Het was vervelend. De mensen die me aanspraken lieten duidelijk uitschijnen dat ik de bravoure en het charisma van mijn moeder niet had geërfd, en dat ik wellicht zou afgaan mocht ik het ooit in mijn hoofd krijgen om op een podium te gaan staan. Ik had helemaal geen ambitie om op een podium te staan. Acteurs leken me luide holle corrupte vulgaire bespottelijke zielloze mensen, erger dan hoeren. Een soort jakhalzen. Pauwen, geschifte goudzoekers, hyena’s, afgrijselijke buiksprekers. De poppen van buiksprekers.
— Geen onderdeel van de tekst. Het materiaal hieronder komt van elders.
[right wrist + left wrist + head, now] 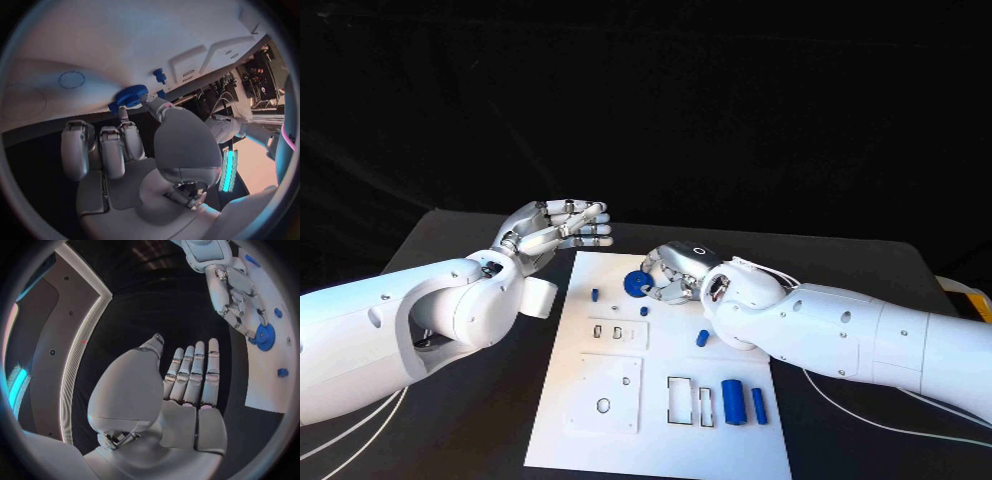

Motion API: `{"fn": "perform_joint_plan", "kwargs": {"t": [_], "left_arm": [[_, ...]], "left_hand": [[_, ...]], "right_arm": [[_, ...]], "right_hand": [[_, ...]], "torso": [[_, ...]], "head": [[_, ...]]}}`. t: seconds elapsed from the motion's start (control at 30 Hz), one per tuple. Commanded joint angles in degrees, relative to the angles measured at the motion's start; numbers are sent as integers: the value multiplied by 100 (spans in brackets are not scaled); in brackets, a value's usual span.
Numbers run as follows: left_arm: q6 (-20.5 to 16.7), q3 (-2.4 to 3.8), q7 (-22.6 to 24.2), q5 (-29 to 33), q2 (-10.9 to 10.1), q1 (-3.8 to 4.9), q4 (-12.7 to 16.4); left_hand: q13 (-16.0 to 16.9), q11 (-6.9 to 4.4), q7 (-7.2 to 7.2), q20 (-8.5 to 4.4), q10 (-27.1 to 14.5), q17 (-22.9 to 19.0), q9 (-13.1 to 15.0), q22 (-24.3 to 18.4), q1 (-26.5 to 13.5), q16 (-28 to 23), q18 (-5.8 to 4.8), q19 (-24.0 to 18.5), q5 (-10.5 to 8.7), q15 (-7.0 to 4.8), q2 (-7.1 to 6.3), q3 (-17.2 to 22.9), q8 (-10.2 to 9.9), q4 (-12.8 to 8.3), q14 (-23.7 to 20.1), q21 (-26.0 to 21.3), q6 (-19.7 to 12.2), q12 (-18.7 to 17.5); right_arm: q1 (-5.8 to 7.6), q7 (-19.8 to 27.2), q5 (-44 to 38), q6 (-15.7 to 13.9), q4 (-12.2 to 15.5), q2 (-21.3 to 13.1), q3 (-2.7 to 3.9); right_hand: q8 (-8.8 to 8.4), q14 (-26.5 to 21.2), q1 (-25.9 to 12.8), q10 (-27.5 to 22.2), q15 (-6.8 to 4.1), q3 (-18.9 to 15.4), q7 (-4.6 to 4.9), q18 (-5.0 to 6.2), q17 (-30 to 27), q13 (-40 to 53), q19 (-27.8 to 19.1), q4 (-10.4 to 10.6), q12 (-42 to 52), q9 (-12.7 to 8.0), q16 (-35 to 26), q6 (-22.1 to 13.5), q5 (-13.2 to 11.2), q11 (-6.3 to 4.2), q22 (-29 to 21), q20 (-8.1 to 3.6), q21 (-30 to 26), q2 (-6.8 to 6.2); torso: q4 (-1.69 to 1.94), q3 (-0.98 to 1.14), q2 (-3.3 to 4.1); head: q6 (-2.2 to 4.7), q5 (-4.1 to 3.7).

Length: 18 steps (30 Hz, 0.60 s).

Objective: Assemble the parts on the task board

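The right hand (678,272) pinches a blue gear (638,284) over the task board (661,440), the left hand (560,228) spreads released, and most parts seem unassembled.

On the task board (574,440): gear (638,284) at the far end, pegs (731,401) near right, table (444,240) beneath
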Motion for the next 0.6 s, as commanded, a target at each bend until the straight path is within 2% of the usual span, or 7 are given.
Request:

Onnozele lichtzinnige vertolkers van de briljante blasfemische visie van anderen. Robotten, rotzakken, marionetten, clowns. Zeepbellen. Maar omdat mijn moeder zo’n getalenteerde actrice was geweest als kind werd ik het podium op geduwd door goedbedoelende leerkrachten en opvoeders.

Mijn eerste rol was het biggetje met het houten huis. Ik was zes jaar en ik wilde liever het biggetje met het huis van stro zijn, want dat biggetje was het meest rebels en anarchistisch. Maar mijn aartsrivale Isabelle, de vlijtige kruiperige onderdanige gedienstige kleurloze apothekersdochter, was het biggetje met het huis van stro. Absurd! Want Isabelle sprak luidop haar ambitie uit om net als haar ouders apotheker te worden en later te wonen in een lelijke fermette met aan de muren smaakvolle reproducties van kunstenaars van wie Isabelle nooit zou houden maar ze had ergens gelezen dat de kunstenaars in kwestie hoog stonden aangeschreven en dat was voldoende: arme Mark Rothko aan de toekomstige muren van die fantasieloze trut, arme Roy Liechtenstein aan de toekomstige muren van die fantasieloze trut, arme Robert Motherwell aan de toekomstige muren van die fantasieloze trut, arme Jim Dine, arme Roger Raveel, arme Léon Spilliaert, arme arme Yves Klein en arme arme arme Rogier van der Weyden.
Het biggetje met het stenen huis, het burgerlijke rationele irritante moralistische biggetje, werd vertolkt door Anne De Schuimer. Dat klopte wel: Anne De Schuimer was de verwende over het paard getilde dochter van twee eeuwig gebronzeerde kinesitherapeuten met lenige behaagzieke Ierse setters in de tuin en binnenskamers kitscherige marmeren poema’s en een vleugelpiano die niet werd bespeeld.

Het toneelstukje was bedoeld als afscheidsgeschenk voor juffrouw Marijke die ons in mei zou verlaten om les te gaan geven in een grotere prestigieuzere school in Diksmuide. Ik hield van juffrouw Marijke die getrouwd was met een naargeestige boekhouder die als hobby zwarte tulpen kweekte. Ik hoopte vurig dat hij onder een auto zou terechtkomen, of dat hij op een nacht in een dissociatieve staat van verwarring (of in een dronken bui) tulpenbollen zou verslinden en zou stikken, of zou sterven aan vergiftigingsverschijnselen.
Op een vrijdagmiddag voerden we het toneelstukje op. Turnleraar Johan was de wolf. Ik stal ongewild de show. Ik hoorde mensen grinniken toen ik mijn tekst declameerde, en ik glunderde en deed extra mijn best. Achteraf verachtte ik mezelf. Was het zo fantastisch, zo zalig, zo zaligmakend om in de smaak te vallen bij incestueuze imkers, narcistische makelaars, verwaande blaaschirurgen, gewelddadige fazantenjagers en bulderende meubelmagnaten?!
Nee, het was afschuwelijk en onwenselijk.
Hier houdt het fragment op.